Results: In the total group of 57 patients, linear regression analysis revealed a significant positive correlation between cardiac 11C-donepezil uptake and age ( r2 = .63, P < .0001). The average increase was ≈1.25 SUV per decade and a 2-fold increase in SUV from age 30 to 65 years. Subgroup analyses also showed significant correlations: healthy control patients alone (n = 28, r2 = .73, P < .0001), prodromal or diagnosed PD (n = 29, r2 = .28, P = .03), male patients (n = 34, r2 = .49, P < .0001), and female patients (n = 23, r2 = .82, P < .0001). No other organs showed increased 11C-donepezil binding with age.

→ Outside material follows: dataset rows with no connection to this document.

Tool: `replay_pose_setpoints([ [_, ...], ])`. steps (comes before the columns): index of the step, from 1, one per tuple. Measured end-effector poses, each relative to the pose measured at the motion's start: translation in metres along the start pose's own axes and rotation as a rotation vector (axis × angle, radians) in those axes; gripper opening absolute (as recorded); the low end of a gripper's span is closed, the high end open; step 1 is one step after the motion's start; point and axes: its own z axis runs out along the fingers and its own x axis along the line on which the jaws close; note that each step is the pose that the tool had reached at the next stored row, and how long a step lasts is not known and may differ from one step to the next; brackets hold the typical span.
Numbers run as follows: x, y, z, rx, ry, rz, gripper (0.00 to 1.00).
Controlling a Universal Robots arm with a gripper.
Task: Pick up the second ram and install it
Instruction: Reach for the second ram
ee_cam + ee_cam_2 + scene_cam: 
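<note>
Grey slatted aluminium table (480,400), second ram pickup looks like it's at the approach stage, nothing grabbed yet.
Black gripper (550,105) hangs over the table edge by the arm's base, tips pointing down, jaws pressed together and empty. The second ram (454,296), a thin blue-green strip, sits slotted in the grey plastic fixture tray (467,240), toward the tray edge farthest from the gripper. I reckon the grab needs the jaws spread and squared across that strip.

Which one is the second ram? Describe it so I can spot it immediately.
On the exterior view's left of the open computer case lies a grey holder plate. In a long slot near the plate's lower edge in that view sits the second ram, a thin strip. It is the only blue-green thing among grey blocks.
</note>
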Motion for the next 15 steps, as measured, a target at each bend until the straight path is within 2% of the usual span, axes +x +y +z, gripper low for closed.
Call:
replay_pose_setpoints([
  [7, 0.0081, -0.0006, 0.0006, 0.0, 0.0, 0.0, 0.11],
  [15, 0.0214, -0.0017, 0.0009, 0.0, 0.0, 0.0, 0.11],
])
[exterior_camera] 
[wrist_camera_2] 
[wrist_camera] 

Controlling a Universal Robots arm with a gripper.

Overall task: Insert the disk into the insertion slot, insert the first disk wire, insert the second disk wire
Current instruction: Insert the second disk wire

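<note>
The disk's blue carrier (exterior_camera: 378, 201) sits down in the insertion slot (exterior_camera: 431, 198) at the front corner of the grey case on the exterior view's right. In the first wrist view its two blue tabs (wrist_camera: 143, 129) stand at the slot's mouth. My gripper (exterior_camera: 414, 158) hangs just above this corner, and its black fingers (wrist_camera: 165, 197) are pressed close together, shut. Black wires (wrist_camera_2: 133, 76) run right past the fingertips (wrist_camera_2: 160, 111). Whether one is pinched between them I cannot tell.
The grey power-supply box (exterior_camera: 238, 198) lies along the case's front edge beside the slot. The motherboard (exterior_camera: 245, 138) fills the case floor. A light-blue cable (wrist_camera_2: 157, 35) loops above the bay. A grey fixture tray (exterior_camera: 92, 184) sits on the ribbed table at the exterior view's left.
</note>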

Conclusions: 11C-donepezil SUV increases robustly with age in the normal human heart. We speculate that the increased donepezil binding is caused primarily by sigma-1 receptor upregulation. If our interpretation is correct, it shows that sigma-1 receptors are dynamically regulated and may represent an overlooked target for pharmacological intervention studies.
Keywords: C-donepezil PET; ageing; cardiac protection; donepezil; heart.